▸ PROBLEM DETAILS:
Your task is to copy each line of the listing that contains the word "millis".

*** PROVIDED MATERIAL Section Begins ***

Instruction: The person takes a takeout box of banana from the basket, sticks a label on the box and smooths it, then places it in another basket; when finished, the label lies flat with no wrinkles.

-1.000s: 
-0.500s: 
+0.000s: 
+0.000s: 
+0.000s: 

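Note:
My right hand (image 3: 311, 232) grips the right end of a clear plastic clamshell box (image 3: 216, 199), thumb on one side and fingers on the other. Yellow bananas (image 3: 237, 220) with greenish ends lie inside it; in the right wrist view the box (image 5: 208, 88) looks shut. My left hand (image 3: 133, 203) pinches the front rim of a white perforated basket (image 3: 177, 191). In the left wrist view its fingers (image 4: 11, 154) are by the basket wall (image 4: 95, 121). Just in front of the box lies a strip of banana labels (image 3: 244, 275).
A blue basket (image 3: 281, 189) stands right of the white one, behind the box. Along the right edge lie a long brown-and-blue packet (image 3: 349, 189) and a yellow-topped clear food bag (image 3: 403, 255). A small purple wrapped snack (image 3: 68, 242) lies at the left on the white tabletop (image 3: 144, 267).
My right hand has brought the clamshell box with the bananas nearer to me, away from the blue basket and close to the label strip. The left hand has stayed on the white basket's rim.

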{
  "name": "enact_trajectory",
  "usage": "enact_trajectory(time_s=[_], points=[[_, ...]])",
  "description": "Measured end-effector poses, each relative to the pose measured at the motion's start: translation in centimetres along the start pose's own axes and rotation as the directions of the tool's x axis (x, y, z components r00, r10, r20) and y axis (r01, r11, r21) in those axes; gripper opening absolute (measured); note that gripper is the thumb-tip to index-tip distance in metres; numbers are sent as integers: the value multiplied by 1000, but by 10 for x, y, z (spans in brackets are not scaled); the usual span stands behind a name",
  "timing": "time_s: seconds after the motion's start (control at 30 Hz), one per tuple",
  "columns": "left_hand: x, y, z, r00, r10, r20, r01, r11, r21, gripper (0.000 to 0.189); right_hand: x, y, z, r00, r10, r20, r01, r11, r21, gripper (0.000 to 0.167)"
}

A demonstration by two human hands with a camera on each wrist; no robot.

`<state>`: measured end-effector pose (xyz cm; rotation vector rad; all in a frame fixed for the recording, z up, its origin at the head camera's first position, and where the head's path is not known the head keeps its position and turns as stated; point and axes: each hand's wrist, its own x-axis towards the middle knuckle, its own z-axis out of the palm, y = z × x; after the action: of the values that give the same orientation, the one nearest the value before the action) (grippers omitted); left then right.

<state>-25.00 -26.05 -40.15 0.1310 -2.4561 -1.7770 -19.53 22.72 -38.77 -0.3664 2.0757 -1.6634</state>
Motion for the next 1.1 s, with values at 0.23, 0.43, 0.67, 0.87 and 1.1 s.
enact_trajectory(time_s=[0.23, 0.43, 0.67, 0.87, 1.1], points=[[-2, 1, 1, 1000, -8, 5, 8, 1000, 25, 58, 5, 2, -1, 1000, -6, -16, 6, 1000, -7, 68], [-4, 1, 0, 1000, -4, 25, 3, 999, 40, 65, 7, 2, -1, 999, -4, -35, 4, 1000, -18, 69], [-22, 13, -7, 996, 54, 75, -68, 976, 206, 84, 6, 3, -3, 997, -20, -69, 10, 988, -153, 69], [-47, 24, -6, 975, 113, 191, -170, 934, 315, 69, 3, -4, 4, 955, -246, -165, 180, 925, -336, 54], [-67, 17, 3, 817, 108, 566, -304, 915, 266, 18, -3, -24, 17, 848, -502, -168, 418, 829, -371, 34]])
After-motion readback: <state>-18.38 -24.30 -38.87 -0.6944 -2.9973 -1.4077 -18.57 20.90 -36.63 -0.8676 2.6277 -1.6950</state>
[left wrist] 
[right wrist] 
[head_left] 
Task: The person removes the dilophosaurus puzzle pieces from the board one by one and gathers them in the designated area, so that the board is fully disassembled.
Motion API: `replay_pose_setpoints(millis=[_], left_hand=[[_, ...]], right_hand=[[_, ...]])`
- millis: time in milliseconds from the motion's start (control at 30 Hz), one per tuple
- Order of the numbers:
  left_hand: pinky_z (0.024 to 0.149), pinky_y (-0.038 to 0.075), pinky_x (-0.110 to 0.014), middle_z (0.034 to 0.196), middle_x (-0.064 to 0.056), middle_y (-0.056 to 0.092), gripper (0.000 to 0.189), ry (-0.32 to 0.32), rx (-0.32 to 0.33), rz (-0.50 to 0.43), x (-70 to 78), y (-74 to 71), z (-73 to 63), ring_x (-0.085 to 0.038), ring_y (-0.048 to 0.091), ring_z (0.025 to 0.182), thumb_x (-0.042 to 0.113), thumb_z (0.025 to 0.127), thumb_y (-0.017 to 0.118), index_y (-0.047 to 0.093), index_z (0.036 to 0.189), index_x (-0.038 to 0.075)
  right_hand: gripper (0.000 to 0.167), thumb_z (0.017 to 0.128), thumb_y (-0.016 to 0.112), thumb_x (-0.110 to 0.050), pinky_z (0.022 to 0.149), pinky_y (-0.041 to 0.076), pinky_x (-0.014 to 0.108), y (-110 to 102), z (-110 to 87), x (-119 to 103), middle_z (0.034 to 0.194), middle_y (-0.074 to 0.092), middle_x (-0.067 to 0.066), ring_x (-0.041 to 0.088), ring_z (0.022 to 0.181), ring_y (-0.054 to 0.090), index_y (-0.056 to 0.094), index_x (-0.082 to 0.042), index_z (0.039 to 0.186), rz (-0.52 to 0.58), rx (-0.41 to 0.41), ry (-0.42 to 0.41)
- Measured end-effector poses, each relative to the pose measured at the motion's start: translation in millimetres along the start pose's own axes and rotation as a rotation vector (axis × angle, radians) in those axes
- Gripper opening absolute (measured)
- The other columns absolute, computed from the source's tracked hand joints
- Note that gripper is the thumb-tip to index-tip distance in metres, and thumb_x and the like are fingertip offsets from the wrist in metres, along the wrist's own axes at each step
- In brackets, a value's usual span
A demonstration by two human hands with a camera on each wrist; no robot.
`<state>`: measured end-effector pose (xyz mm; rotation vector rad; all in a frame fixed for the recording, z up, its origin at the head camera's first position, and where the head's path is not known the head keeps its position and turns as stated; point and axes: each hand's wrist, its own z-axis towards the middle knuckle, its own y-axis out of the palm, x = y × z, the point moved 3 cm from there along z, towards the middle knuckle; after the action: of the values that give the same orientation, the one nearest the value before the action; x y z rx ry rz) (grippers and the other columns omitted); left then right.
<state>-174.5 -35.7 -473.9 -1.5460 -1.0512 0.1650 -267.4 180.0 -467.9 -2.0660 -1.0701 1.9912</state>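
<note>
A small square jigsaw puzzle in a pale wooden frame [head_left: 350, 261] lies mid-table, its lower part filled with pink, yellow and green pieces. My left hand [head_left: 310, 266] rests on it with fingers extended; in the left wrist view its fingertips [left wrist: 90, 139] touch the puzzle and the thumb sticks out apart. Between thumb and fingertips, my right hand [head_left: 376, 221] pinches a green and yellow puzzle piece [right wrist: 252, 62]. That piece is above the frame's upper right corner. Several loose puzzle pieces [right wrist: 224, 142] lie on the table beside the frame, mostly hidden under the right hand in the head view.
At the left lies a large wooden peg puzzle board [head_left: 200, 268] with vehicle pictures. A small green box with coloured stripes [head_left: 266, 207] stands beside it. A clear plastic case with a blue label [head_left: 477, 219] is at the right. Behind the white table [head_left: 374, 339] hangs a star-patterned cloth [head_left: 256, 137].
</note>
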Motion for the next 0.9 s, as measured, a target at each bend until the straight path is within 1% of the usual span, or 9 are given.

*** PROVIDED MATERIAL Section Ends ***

▸ WRITTEN SOLUTION:
Motion API: `replay_pose_setpoints(millis=[_], left_hand=[[_, ...]], right_hand=[[_, ...]])`
- millis: time in milliseconds from the motion's start (control at 30 Hz), one per tuple

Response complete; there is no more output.